§ **AIM OF THE EXERCISE**:
From the data below, set down exactly the lines between the one holding "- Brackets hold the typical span" and the one holding "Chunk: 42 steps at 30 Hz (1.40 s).", inclusive, and no others.

§ **SOURCE DATA**:
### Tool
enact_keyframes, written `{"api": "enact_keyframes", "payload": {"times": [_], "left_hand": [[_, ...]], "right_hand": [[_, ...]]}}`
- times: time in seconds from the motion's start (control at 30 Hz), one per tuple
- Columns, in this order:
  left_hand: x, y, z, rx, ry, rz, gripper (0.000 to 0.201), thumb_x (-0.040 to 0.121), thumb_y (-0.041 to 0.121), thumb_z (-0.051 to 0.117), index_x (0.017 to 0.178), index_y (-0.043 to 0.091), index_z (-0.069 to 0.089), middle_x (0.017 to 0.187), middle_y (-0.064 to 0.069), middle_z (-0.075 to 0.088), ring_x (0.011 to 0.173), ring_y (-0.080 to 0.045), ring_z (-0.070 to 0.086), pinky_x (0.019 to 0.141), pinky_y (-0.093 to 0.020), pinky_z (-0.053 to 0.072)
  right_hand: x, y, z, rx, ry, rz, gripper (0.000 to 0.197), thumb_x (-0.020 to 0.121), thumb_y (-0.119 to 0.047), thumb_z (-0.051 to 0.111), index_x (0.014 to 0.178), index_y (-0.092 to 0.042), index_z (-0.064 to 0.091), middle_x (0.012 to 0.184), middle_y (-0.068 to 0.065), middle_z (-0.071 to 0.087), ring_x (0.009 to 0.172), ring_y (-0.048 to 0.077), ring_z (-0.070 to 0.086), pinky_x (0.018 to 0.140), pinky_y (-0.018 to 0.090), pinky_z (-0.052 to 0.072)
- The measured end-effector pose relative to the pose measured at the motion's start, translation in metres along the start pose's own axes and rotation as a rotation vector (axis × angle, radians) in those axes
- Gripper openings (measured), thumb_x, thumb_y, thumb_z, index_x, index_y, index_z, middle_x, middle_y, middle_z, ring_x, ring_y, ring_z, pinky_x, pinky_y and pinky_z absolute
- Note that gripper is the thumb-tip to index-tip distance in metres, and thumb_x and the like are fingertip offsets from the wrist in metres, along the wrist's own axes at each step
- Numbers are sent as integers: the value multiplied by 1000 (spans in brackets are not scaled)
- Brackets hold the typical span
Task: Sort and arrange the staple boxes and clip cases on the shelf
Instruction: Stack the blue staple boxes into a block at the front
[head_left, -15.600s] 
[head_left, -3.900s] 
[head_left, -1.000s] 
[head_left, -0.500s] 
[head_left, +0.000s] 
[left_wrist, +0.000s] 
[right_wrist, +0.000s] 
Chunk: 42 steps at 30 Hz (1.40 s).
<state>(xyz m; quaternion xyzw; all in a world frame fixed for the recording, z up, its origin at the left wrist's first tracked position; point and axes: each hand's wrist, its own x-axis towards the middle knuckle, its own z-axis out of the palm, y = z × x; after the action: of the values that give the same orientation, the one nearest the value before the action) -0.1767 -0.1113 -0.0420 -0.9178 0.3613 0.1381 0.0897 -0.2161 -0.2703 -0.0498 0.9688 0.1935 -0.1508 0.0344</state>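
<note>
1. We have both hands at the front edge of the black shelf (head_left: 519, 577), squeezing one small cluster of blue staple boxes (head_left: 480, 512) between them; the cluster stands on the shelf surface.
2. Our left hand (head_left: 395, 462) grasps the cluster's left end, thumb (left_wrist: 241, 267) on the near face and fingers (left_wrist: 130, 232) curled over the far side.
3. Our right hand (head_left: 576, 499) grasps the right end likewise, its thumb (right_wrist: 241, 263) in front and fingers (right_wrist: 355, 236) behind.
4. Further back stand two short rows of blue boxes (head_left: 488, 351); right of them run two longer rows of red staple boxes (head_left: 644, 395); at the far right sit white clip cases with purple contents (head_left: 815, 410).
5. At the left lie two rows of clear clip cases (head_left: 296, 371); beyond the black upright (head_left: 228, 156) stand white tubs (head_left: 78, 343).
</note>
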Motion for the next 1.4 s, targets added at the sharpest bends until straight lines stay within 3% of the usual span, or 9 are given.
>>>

§ **YOUR RESPONSE**:
- Brackets hold the typical span
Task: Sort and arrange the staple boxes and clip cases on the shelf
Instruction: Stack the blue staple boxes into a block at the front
[head_left, -15.600s] 
[head_left, -3.900s] 
[head_left, -1.000s] 
[head_left, -0.500s] 
[head_left, +0.000s] 
[left_wrist, +0.000s] 
[right_wrist, +0.000s] 
Chunk: 42 steps at 30 Hz (1.40 s).

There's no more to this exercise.